Les risques encourus quand on arrête brutalement l’alcool

Après décision de sevrage suite à un long moment de dépendance, les personnes intéressées ont souvent tendance à faire un peu trop. De ce fait, l’arrêt soudain de l’alcool est au rendez-vous. Cependant les risques sont plus graves, il faut donc prendre les précautions nécessaires avant de choisir par soi-même.

Les symptômes de sevrage

Il existe des symptômes du manque suite à un arrêt, on les appelle symptômes de sevrage. Il s’agit en fait des malaises engendrés par l’état de manque d’alcool. Les symptômes du sevrage ne sont pas dangereux, ils peuvent disparaitre au bout d’une semaine ou deux. Ce sont souvent de petits malaises comprenant les tremblements, transpiration, essoufflement, anxiété et nervosité, angoisse. Si le patient présente ces symptômes, ils doivent disparaitre sous trois jours. Par contre l’effet de l’alcool continue à sévir dans l’organisme et les effets du manque se ressentent de plus en plus pour ceux en état de sevrage brusque ou forcé. Il peut alors s’en suivre épilepsie, convulsion ou encore des délirium qui peuvent s’empirer.

Arrêt brusque, dangereux

On se demande si arrêter brusquement l’alcool est très dangereux. Arrêter l’alcool doit faire objet de précautions particulières. Pour arrêter de boire, il faut avant tout une assistance médicale permanente durant les premières trente si heures afin de cerner les tendances de la santé de la personne a risque. L’effet de l’alcool devrait s’estomper petit à petit suite après ces premières surveillances. Pour les premières heures, il est défendu de prescrire ou de donner au patient des médications, quelle que soit leur nature pour éviter que ces derniers interfèrent avec l’état de manque d’alcool. Pour se faire, il est primordial de consulter un neurologue et de se faire diagnostiquer afin de s’assurer de la possibilité du sevrage spontané.

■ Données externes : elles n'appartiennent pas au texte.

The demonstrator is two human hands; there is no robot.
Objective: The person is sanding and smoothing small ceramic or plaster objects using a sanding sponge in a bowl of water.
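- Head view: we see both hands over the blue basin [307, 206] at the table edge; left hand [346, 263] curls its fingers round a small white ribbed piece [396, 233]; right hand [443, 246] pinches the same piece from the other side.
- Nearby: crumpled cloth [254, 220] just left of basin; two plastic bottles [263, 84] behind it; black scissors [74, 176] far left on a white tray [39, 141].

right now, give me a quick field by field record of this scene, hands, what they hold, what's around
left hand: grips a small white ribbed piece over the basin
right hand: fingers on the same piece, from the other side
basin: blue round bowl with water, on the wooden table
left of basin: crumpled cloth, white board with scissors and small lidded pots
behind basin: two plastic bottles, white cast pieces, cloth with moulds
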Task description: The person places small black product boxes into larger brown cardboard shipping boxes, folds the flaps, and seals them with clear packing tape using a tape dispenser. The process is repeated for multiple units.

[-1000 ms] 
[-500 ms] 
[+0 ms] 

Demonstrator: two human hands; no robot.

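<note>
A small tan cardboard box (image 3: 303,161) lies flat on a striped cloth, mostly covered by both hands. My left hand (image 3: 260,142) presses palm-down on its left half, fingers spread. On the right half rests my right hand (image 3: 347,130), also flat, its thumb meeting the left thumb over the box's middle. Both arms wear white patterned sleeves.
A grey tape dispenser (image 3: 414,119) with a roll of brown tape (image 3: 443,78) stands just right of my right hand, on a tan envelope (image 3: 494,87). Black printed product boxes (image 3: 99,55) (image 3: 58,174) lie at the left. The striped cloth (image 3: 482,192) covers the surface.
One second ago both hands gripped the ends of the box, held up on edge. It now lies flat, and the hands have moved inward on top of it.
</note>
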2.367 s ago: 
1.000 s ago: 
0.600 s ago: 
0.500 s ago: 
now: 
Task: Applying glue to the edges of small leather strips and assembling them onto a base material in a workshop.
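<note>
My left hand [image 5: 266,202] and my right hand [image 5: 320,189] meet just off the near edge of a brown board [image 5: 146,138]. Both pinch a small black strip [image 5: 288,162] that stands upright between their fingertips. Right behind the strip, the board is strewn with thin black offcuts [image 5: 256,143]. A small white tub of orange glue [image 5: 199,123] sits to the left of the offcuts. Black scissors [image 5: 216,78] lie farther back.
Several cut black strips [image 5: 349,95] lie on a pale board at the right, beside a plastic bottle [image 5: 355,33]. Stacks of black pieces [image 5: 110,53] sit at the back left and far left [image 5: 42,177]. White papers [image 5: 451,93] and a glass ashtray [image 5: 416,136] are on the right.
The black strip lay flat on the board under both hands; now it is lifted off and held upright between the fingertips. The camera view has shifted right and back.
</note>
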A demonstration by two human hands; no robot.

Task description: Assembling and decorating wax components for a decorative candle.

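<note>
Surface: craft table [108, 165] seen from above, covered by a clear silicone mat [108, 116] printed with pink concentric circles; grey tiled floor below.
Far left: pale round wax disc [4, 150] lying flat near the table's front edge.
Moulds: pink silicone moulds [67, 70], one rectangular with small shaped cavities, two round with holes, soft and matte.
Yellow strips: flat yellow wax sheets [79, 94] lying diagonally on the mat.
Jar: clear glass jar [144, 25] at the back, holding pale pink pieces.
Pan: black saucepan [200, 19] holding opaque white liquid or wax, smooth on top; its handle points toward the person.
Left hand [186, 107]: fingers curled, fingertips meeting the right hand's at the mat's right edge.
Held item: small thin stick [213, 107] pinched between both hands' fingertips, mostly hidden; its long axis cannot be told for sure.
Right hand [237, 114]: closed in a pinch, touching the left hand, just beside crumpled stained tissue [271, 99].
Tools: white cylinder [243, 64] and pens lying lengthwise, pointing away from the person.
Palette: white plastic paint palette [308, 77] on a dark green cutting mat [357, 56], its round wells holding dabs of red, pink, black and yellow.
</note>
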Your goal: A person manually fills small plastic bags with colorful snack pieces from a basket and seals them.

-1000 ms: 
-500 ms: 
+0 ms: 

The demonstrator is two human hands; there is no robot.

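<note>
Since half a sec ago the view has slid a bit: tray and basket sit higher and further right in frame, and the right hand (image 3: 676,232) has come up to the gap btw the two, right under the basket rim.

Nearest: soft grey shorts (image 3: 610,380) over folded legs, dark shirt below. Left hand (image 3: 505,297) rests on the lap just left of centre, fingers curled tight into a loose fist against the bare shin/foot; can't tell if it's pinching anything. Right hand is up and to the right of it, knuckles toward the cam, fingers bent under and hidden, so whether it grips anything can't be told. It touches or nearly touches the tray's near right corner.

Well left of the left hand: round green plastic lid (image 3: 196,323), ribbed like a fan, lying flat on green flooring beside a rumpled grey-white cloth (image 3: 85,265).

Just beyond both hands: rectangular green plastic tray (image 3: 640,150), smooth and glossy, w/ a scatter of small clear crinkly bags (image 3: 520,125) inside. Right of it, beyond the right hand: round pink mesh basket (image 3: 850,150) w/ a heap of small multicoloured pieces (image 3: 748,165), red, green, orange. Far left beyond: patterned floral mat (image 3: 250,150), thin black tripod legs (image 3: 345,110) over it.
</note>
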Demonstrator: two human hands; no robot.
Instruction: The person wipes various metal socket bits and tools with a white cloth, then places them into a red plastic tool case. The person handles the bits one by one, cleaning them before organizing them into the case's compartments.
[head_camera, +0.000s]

Les dernières consommations

La date d’arrêt de la consommation d’alcool définit les risques à encourir  pour la personne en état de sevrage. En effet, les symptômes les plus graves se produisent généralement sous 72 heures après la consommation de la dernière goutte. Le manque d’alcool par contre ne se ressent qu’après ces 72 heures. En effet les poussées de fièvre, l’augmentation du rythme cardiaque ou encore une baisse de la vigilance sont les résultats immédiats de l’arrêt brusque de la consommation d’alcool. De ce fait, il est important de surveiller les possibilités de confusion ou d’hallucinations qui peuvent engendrer des contusions et un coma suite à l’effet de l’alcool.